Google on Wednesday issued a warning that hackers based in China weaseled their way into hundreds of Gmail accounts, including those of U.S. government officials, Chinese political activists, officials in several Asian countries (mostly South Korea), military personnel, and journalists, among others. Every indication is that these were targeted attacks and not just random victims.
The search giant didn't indicate the names of individuals whose Gmail accounts were compromised, but citing "an official with knowledge of the breach," the Washington Post reports the personal Gmail account of one Cabinet-level official was hacked into. Lots of content was lifted from all of the breaches before the FBI was notified last week, and there was some discussion within Google whether or not to go public with the incident.
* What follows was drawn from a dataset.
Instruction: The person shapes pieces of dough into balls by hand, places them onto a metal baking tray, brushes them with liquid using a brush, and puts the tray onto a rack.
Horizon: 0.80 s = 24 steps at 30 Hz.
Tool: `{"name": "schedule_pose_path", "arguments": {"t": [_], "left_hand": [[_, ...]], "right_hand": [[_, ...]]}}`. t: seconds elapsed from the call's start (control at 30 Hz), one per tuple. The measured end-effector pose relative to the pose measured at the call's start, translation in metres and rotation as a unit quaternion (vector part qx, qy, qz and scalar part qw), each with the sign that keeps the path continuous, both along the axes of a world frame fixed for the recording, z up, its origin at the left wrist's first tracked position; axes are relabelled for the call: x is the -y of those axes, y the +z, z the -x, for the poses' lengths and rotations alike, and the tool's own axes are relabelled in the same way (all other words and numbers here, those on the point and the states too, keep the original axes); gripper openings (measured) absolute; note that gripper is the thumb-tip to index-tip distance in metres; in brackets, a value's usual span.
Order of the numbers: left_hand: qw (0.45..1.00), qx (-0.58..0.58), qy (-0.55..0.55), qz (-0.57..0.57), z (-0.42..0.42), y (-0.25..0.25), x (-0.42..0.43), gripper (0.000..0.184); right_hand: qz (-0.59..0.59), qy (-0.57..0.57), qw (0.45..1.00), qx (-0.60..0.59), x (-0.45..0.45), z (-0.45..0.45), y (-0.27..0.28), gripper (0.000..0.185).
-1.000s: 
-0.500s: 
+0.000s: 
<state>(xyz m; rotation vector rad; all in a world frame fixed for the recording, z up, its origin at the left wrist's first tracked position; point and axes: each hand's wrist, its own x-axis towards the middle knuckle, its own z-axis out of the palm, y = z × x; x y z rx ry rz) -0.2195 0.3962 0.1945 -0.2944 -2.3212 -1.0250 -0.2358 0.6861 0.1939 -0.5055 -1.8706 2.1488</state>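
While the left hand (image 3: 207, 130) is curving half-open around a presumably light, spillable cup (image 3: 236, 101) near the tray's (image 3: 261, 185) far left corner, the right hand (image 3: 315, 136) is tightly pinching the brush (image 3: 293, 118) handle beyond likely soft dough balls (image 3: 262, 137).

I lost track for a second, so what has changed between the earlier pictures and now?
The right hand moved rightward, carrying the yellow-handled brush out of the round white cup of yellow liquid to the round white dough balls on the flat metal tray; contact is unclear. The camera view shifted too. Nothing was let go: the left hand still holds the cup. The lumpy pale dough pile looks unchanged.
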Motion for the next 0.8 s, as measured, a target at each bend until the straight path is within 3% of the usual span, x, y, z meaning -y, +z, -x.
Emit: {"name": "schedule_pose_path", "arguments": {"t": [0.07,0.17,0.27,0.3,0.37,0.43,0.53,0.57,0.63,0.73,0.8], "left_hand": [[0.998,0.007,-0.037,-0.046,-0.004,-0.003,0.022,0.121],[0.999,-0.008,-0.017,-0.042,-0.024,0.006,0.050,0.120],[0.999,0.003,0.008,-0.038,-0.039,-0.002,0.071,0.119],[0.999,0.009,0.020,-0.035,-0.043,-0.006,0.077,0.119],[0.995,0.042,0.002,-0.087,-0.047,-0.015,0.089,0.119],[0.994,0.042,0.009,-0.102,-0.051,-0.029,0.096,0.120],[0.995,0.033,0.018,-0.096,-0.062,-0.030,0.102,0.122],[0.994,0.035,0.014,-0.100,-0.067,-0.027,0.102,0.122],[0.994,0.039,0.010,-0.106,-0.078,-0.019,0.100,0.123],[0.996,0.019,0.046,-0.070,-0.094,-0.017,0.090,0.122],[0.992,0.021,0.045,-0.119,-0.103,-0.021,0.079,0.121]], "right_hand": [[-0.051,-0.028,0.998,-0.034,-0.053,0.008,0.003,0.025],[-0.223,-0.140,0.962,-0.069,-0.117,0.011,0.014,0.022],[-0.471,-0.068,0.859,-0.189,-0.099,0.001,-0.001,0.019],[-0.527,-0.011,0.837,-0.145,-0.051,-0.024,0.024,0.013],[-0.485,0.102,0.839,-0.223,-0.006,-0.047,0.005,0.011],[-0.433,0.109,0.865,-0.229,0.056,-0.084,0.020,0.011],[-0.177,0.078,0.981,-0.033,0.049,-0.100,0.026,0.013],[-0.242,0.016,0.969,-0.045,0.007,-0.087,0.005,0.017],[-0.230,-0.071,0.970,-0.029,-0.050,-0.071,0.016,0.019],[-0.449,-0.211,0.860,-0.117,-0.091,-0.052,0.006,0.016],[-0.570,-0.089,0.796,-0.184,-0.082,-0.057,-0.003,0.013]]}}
Google said the incident was likely the result of phishing, noting that "It's important to stress that our internal systems have not been affected -- these account hijackings were not the result of a security problem with Gmail itself. But we believe that being open about these security issues helps users better protect their information online."
This episode is the latest in an ongoing feud between Google and China. Google blamed China for an attack on its network last year, and these latest breaches appear to originate from the same location (Jinan, China). Chinese officials are denying involvement in the Gmail hacks.
"Any blame against China in this [latest incident] is groundless and with an ulterior motive," Hong Lei, a Chinese Foreign Affairs Ministry official, said in a statement. "[The] Chinese government is firmly opposed to any cybercriminal activity, including hacking... [and] is ready to cooperate with the international community to combat against it."